* **PROBLEM DETAILS**:
Tally the lines of the records that contain the string "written", then give the total and nothing more.

* **THE DATA**:
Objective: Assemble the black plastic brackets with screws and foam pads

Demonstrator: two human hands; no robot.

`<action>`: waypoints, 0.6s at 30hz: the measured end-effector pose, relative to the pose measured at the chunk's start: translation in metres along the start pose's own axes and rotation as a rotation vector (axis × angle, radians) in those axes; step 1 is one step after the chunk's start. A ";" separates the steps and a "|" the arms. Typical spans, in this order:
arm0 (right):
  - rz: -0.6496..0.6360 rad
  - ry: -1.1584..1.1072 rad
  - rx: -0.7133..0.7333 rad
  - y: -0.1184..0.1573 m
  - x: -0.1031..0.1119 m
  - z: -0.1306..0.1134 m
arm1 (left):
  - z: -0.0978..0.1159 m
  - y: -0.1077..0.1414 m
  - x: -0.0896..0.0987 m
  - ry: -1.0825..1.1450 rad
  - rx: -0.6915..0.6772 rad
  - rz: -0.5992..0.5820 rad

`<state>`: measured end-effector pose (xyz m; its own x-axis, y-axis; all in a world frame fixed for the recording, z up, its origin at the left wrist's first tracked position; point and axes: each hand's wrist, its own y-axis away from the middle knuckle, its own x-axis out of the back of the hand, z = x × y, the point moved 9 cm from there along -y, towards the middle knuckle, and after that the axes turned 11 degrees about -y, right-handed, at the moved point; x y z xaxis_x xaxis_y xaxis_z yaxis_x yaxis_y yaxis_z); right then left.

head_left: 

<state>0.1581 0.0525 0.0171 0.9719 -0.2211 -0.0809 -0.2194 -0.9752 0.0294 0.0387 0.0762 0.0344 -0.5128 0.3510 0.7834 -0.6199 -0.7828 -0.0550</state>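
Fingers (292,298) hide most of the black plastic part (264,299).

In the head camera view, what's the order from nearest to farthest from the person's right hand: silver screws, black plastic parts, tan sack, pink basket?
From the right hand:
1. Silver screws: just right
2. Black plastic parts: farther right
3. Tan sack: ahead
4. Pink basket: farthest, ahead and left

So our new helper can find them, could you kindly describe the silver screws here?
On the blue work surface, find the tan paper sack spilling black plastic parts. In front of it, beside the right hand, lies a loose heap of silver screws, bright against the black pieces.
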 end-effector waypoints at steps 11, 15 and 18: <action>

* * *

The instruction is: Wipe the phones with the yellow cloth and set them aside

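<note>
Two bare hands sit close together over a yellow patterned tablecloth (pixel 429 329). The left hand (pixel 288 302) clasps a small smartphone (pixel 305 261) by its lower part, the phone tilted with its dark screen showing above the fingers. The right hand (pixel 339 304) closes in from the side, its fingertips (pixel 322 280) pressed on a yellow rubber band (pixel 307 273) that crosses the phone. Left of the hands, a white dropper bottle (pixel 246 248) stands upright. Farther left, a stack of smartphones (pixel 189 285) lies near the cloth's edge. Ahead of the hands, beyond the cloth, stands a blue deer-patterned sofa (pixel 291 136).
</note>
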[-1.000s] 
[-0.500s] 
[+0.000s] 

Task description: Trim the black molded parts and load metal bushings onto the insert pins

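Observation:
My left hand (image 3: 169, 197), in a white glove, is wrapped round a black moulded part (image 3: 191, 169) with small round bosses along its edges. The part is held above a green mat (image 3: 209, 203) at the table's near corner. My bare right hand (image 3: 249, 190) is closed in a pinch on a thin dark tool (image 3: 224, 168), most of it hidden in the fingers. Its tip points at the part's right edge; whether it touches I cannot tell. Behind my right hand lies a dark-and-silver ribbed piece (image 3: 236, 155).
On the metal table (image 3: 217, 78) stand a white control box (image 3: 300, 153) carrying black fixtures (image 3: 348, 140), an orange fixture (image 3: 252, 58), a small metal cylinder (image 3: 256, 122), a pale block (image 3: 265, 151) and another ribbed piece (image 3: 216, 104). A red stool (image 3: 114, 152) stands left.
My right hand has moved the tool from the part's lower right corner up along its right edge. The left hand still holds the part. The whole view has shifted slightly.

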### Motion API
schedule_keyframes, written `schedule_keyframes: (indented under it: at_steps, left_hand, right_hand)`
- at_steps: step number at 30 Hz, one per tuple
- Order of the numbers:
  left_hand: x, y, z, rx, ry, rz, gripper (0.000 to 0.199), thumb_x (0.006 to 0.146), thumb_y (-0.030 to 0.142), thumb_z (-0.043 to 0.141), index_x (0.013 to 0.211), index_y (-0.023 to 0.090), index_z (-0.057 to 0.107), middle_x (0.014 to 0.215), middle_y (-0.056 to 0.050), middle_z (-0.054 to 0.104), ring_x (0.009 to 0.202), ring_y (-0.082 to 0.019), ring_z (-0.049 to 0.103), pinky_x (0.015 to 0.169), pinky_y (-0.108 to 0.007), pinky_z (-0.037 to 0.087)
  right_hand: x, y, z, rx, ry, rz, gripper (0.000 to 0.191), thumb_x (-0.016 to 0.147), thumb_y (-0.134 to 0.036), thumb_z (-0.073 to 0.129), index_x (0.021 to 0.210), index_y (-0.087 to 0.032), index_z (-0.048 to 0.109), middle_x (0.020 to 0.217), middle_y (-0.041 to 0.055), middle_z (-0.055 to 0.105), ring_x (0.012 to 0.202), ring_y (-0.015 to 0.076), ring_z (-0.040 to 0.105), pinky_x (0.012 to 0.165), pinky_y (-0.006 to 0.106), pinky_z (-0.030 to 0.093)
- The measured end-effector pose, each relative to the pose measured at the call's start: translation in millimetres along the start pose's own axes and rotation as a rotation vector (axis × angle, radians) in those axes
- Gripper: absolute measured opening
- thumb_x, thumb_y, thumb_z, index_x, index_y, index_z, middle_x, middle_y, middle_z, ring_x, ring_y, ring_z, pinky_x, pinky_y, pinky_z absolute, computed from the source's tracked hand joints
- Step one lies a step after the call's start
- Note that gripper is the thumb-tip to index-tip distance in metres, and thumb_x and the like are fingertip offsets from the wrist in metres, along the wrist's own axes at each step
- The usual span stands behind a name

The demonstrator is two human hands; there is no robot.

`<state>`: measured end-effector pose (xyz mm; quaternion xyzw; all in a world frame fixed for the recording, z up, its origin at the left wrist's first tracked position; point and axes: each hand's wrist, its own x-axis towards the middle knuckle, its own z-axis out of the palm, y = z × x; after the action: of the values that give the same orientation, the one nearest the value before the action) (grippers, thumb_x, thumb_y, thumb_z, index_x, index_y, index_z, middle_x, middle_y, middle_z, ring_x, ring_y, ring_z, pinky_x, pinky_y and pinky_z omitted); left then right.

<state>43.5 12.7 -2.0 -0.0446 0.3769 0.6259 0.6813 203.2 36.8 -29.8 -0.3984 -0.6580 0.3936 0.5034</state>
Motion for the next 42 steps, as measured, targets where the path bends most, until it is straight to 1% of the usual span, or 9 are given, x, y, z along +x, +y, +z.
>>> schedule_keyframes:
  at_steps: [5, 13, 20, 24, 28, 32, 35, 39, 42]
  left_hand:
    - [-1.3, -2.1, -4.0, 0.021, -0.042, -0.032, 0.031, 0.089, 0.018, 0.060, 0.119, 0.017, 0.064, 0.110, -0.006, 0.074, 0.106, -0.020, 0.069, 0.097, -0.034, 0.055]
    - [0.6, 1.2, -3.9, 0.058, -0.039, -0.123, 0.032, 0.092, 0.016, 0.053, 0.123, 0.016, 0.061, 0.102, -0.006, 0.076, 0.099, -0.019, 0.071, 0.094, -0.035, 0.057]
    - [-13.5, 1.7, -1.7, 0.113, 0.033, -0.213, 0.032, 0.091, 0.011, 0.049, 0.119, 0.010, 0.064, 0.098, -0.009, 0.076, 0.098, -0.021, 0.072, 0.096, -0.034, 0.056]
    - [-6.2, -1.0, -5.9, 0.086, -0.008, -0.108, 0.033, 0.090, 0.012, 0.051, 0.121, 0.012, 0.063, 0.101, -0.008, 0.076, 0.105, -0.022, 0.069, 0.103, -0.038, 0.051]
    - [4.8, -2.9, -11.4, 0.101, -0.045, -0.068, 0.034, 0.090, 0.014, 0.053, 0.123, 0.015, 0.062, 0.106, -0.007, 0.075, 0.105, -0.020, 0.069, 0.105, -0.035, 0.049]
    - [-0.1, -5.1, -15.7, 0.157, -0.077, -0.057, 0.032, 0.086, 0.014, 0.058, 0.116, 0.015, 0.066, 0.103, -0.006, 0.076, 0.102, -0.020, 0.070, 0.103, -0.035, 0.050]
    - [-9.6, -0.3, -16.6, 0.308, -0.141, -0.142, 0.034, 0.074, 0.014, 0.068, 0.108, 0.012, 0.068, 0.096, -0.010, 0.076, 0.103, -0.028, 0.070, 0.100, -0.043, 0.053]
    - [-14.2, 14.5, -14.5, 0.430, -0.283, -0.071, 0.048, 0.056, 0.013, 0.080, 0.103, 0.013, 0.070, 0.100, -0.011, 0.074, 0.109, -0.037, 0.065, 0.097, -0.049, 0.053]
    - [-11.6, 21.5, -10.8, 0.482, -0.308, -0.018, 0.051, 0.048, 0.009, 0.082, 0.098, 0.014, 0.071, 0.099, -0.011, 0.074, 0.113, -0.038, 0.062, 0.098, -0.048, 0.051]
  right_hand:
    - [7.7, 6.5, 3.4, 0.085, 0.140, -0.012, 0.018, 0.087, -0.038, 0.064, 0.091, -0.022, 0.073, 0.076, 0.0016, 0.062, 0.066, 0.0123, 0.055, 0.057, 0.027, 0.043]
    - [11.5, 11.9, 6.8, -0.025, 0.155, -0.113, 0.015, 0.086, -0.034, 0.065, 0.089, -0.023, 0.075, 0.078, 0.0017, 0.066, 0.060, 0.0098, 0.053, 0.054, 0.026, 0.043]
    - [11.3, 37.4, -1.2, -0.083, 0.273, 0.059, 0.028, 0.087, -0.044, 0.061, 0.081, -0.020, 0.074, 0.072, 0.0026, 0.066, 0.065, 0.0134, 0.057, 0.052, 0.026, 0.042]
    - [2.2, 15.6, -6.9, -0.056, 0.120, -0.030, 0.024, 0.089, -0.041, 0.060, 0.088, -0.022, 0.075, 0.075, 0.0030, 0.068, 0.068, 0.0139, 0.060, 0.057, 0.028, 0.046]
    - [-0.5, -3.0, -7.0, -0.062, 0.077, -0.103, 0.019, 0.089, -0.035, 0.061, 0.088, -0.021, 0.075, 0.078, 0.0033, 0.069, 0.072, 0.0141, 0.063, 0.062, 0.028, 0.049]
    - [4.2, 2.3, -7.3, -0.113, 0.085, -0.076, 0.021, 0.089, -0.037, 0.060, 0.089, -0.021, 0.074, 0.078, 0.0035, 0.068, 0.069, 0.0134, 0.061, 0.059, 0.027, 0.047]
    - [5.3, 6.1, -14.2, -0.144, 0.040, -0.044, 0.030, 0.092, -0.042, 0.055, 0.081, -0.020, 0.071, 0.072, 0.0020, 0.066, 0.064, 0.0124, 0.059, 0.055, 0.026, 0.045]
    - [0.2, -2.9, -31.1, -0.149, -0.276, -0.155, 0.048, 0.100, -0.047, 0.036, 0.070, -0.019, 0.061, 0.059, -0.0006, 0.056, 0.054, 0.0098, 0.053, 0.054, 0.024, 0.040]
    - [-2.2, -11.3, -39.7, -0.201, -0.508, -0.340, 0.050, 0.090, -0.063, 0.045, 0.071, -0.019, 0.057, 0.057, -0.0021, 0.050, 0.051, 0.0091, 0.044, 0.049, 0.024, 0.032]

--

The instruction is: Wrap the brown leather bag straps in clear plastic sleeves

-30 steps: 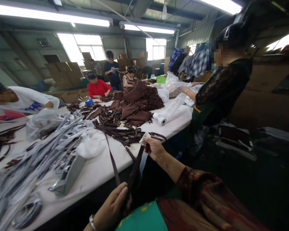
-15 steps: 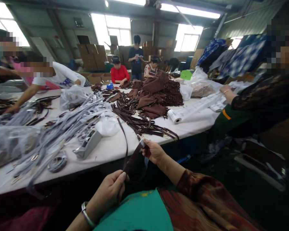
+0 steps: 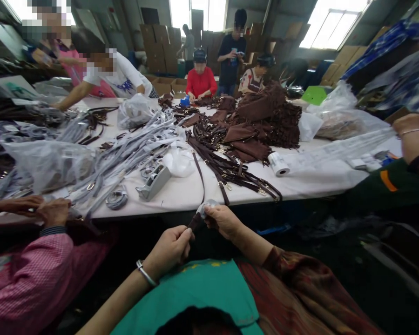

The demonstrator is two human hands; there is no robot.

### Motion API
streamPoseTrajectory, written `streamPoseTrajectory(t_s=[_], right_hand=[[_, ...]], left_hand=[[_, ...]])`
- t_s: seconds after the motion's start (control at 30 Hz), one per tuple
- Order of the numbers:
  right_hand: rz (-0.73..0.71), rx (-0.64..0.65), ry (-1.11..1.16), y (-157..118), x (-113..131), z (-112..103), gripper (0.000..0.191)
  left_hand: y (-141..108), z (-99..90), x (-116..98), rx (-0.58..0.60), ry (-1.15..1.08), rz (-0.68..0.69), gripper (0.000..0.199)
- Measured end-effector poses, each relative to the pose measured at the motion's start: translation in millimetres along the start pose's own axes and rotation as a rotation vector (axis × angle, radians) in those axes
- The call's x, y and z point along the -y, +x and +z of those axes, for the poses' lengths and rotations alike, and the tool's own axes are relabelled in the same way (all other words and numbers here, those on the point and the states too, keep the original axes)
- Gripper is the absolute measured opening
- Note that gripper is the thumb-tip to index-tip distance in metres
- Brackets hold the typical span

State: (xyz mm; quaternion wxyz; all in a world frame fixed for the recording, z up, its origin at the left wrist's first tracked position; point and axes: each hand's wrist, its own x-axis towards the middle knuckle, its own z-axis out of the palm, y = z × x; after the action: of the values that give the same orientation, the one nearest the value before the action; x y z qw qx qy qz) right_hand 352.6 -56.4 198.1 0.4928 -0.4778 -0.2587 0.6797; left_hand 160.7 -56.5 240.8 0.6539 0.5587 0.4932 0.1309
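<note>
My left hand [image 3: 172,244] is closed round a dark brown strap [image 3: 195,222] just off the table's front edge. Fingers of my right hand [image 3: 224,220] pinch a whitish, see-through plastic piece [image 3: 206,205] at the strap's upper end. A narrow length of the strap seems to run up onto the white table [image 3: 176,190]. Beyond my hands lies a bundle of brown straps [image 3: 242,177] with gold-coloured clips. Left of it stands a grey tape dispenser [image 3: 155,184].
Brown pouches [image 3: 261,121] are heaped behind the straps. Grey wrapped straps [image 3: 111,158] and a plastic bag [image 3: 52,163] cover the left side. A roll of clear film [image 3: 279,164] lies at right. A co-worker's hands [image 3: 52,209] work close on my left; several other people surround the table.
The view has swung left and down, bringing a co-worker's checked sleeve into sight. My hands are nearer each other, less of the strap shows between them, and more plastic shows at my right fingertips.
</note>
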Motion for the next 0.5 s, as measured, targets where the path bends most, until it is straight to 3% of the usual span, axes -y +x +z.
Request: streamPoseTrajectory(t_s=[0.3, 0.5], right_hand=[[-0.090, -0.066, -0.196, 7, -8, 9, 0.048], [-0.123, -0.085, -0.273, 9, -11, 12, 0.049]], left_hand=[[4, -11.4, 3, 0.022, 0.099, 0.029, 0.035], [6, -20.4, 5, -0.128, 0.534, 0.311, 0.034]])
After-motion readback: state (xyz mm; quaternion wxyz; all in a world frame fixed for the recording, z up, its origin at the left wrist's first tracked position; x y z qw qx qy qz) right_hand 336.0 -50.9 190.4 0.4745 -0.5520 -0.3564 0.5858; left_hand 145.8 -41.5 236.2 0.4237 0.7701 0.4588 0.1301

* **ANSWER BELOW**:
2